Here, we cannot say that the son's testimony rose to that level which requires us to overrule the trial court's exercise of sound discretion.

[5] Defendant next argues that the marital privilege of RCW 5.60.060(1) 3

3 RCW 5.60.060(1) provides:

     "(1) A husband shall not be examined for or against his wife, without the consent of the wife, nor a wife for or against her husband without the consent of the husband; nor can either during marriage or afterward, be without the consent of the other, examined as to any communication made by one to the other during marriage. But this exception shall not apply to a civil action or proceeding by one against the other, nor to a criminal action or proceeding for a crime committed by one against the other, nor to a criminal action or proceeding for a crime committed by said husband or wife against any child of whom said husband or wife is the parent or guardian, nor to a proceeding under chapter 71.05 RCW: PROVIDED, That the spouse of a person sought to be detained under chapter 71.05 RCW may not be compelled to testify and shall be so informed by the court prior to being called as a witness."

should be invoked as a bar to the testimony of his wife. An exception to the testimonial bar exists in the statute for crimes committed by a husband or wife against any child of which they are a parent or guardian. Privileges are creatures of statute and should be strictly construed. RANDA v. BEAR, 50 Wn.2d 415, 312 P.2d 640 (1957). It was the intent of the legislature in carving out this exception to the marital privilege to subordinate the privilege to the overriding legislative interest in protecting children from sexual abuse. STATE v. LOUNSBERY, 74 Wn.2d 659, 663, 445 P.2d 1017 (1968).

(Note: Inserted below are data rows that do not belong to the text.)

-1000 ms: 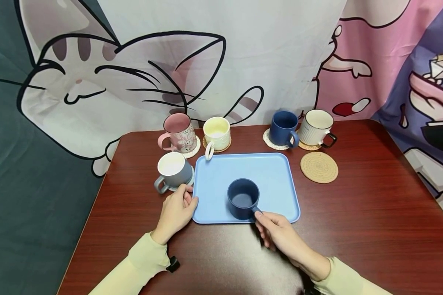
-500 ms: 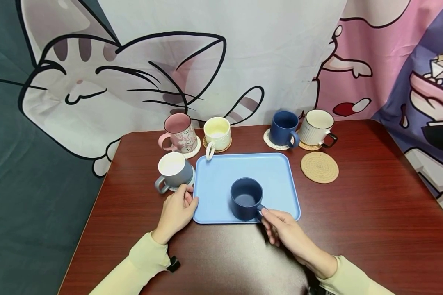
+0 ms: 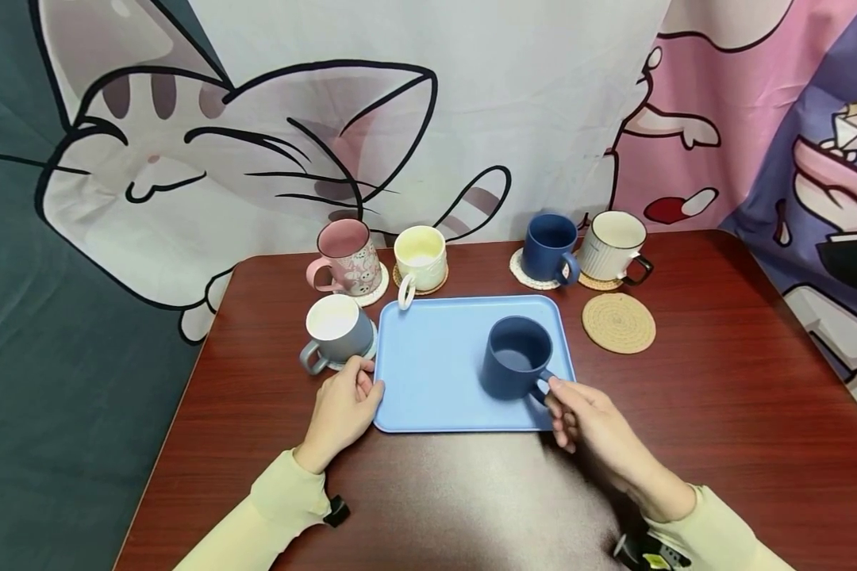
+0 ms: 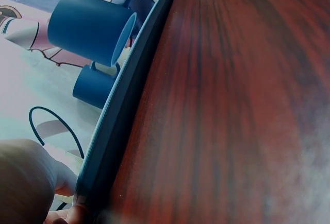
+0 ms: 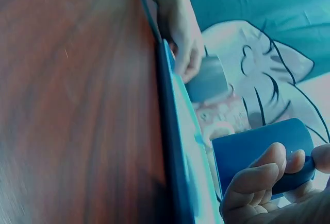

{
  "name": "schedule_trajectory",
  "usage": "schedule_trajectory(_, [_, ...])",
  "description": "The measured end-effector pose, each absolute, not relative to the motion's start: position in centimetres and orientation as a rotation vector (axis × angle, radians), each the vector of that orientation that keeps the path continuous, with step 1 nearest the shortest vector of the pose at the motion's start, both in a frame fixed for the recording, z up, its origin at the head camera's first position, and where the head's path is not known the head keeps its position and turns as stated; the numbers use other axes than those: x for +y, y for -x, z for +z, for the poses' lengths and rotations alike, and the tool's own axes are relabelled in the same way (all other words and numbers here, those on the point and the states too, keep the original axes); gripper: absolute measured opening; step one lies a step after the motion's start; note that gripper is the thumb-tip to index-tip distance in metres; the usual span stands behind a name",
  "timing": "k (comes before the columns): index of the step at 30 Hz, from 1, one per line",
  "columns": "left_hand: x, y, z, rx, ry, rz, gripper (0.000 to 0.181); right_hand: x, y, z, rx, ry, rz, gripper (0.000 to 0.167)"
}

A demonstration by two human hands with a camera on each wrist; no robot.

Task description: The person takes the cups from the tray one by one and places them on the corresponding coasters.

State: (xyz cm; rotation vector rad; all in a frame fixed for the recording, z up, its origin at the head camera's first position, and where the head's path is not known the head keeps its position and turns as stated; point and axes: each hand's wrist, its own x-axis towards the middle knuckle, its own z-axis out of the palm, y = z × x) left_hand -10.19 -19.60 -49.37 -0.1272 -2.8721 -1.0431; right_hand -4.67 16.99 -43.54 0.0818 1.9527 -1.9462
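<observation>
My right hand [image 3: 600,428] pinches the handle of a dark blue mug [image 3: 516,361] and holds it upright over the right part of a light blue tray [image 3: 428,381]. In the left wrist view the mug [image 4: 87,28] hangs above the tray rim, apart from it. My left hand [image 3: 340,408] grips the tray's left edge between thumb and fingers. In the right wrist view, curled fingers [image 5: 252,183] hide part of the mug's side and handle. Just beyond my left hand, a grey-blue mug [image 3: 339,333] with a white inside stands on a pale coaster.
A pink mug [image 3: 350,262] and a cream-yellow mug [image 3: 420,258] stand on coasters behind the tray at left. At back right are another blue mug [image 3: 548,250] and a white mug [image 3: 612,246] with a black handle. A bare woven coaster [image 3: 618,323] lies right of the tray.
The dark blue mug has moved right and a little away from me with my right hand, now nearer the tray's right edge. My left hand and the tray have stayed in place.
</observation>
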Motion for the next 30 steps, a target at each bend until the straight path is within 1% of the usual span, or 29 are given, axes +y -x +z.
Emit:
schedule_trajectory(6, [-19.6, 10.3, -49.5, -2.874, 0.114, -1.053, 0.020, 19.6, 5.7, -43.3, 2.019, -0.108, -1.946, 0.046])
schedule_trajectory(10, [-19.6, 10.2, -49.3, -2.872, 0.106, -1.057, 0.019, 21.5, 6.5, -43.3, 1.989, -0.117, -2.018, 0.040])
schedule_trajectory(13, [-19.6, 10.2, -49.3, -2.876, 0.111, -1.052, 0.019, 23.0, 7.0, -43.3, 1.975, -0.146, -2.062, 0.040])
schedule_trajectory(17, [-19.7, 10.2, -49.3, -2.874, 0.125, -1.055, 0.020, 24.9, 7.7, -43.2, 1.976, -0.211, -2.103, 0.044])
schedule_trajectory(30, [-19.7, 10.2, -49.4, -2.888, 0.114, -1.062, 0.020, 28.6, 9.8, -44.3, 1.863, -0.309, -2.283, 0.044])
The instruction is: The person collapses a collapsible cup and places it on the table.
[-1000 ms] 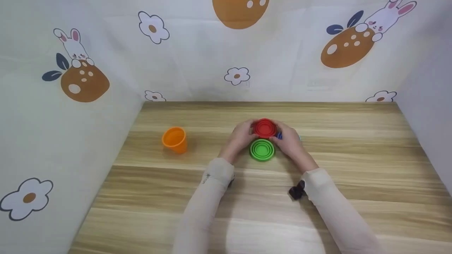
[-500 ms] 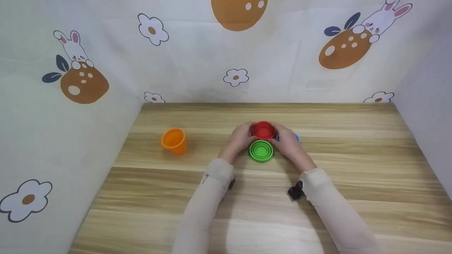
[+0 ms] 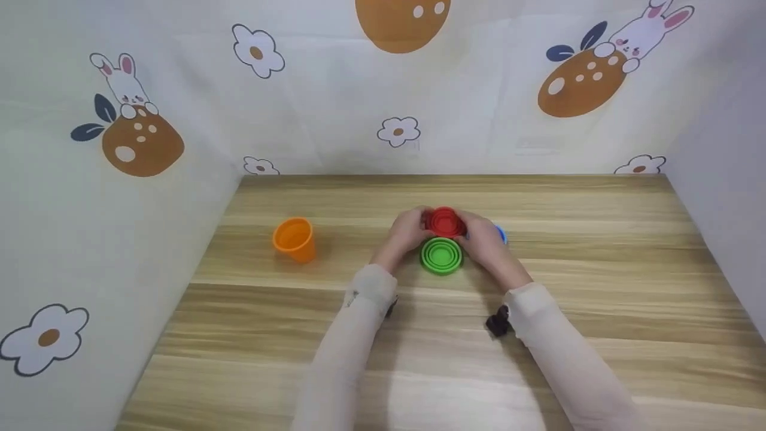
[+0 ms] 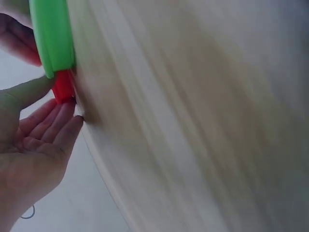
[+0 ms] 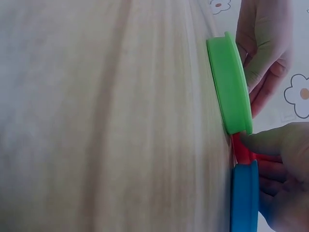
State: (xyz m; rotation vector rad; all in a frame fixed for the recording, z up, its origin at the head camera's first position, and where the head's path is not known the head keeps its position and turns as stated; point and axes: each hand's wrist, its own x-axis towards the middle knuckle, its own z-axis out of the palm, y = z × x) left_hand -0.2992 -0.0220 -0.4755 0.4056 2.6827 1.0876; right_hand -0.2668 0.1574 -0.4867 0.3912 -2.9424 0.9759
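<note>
In the head view a red collapsible cup, folded flat into rings, lies between the two hands. My left hand grips its left side, and my right hand grips its right side. Directly in front of it, on the near side, sits a folded green collapsible cup; the two rims meet or overlap in this view. A folded blue cup is mostly covered by the right hand. From the right wrist, the blue cup and green cup rest flat on the table, with red showing between them.
An orange cup, extended to full height, stands apart on the left of the wooden table. Patterned cloth walls rise at the back and sides. A small black device sits at the right wrist.
Both hands have drawn the red cup slightly nearer, closing the gap to the green cup. The blue cup's far edge shows more than one second ago. The orange cup stays put.
</note>
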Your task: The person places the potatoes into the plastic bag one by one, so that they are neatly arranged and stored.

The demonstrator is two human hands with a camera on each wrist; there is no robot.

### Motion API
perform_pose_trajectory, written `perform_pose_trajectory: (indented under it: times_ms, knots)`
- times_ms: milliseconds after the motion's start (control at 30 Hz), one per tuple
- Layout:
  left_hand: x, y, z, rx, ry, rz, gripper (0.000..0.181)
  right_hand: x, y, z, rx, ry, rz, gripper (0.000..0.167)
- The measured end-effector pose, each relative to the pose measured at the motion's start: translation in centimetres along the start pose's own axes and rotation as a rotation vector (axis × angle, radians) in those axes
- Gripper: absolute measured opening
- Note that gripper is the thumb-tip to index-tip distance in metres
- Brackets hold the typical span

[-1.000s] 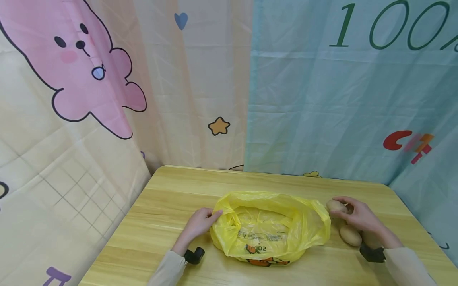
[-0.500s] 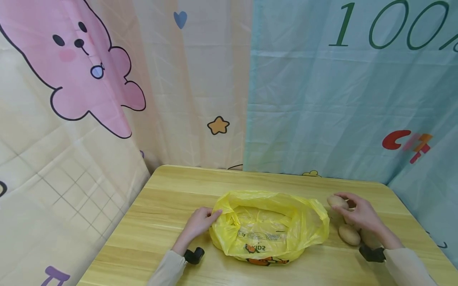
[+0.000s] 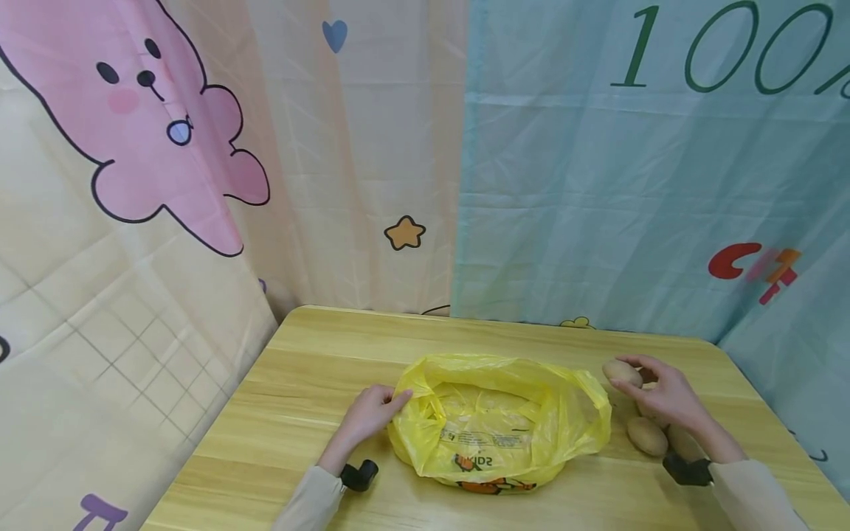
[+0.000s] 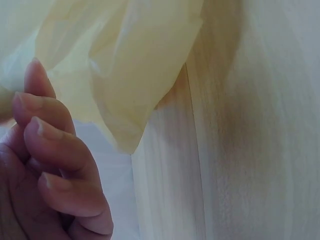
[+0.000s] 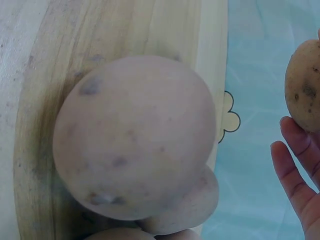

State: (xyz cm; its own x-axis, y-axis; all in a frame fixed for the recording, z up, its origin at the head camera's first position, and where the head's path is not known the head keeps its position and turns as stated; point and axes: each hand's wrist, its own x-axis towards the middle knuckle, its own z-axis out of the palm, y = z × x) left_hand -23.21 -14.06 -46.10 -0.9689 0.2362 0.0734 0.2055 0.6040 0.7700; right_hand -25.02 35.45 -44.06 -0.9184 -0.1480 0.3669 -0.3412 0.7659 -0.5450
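Note:
A yellow plastic bag [image 3: 572, 431] lies on the table with its mouth spread wide and printing on its side. My left hand [image 3: 368, 411] pinches the left edge of the bag's rim between thumb and fingers; the left wrist view shows the thin plastic [image 4: 135, 75] by the fingertips. To the right of the bag, my right hand [image 3: 672, 394] grips a brown potato [image 3: 621, 373] by its ends. More potatoes [image 3: 647, 436] lie beneath and beside that hand, partly hidden by it. A large potato [image 5: 135, 140] fills the right wrist view, with a smaller potato [image 5: 189, 205] behind it.
The wooden table [image 3: 319, 346] reaches back to a printed cloth backdrop [image 3: 372, 162] and a blue cloth [image 3: 564, 184] at the right. A black wrist camera [image 3: 359, 476] is by the left sleeve, another camera [image 3: 687, 470] by the right.
The potato in my right hand has risen slightly, away from the potatoes near it. My left hand and the bag have stayed in place.

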Motion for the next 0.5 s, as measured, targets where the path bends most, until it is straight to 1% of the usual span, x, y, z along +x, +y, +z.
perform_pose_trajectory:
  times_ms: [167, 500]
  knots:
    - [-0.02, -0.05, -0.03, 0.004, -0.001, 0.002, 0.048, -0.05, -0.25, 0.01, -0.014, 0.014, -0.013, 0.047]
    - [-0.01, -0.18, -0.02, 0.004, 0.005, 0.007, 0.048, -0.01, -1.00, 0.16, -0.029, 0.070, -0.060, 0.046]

A "parent" or "guardian" under the exception of RCW 5.60.060(1) includes those who stand in the relationship of parent, STATE v. LOUNSBERY, SUPRA, or who assume duties normally characterized as parental even for a short time. STATE v. WALECZEK, 90 Wn.2d 746, 585 P.2d 797 (1978). In WALECZEK, defendant and his wife, who were social acquaintances of the victim's mother, baby-sat the child for a night. Here, defendant and his wife, the grandparents of the little girl, lived across the street from their granddaughter who visited them at will and unescorted by her parents. Additionally, they undertook parental duties which included such hygienic care as assisting the child in her toilet duties. The instant case falls squarely within WALECZEK's command of liberal construction for the guardianship exception of RCW 5.60.060(1) in view of the particular facts and circumstances of each case. Therefore, the marital privilege was not a bar to the testimony of defendant's wife, and the trial court's ruling was proper.

We find no error in the admission of the challenged evidence. The judgment is affirmed.


Petrich, A.C.J., and Pearson, J., concur.


Reconsideration denied March 4, 1982. Review denied by Supreme Court May 26, 1982.